Previously announced as Superstroke, the band released their debut self-titled album on March 22, 2019 produced by Jeff Pilson via Italia record label Frontiers.

During 2019 tour the Evanescence drummer Will Hunt temporarily replaced Mick Brown who then gave way permanently to his younger brother Steve who took part in the recordings of the new album entitled Phase2 which was released on April 9, 2021, also produced by Jeff Pilson via Frontiers.

On December 16, 2022, George Lynch announced The End Machine were working on the third album with a new singer, Girish Pradhan (Firstborne, Girish And The Chronicles). "We loved Robert Mason [who sang on the first two THE END MACHINE albums], and he's an incredible singer, but we felt it was time for a little bit of a change.", said Lynch.

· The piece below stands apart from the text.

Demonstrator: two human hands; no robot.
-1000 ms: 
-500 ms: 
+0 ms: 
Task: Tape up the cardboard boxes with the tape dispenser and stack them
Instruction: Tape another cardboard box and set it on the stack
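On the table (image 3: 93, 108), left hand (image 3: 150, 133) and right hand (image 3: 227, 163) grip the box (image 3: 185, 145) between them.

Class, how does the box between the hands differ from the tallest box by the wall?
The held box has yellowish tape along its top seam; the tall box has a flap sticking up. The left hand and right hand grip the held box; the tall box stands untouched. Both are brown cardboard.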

On January 15, 2024, the band announced their third album, The Quantum Phase, would be released on March 8.

== Discography ==
- The End Machine (2019)
- Phase2 (2021)
- The Quantum Phase (2024)

== Members ==

- Current members
- George Lynch – guitar (2018–present)
- Jeff Pilson – bass, backing vocals, keyboards, acoustic guitar, production (2018–present)
- Steve Brown – drums, percussion (2020–present)
- Girish Pradhan – vocals (2022–present)

- Past members
- Robert Mason – vocals (2018–2022)
- Mick Brown – drums, backing vocals (2018–2019)

- Touring members
- Will Hunt – drums (2019)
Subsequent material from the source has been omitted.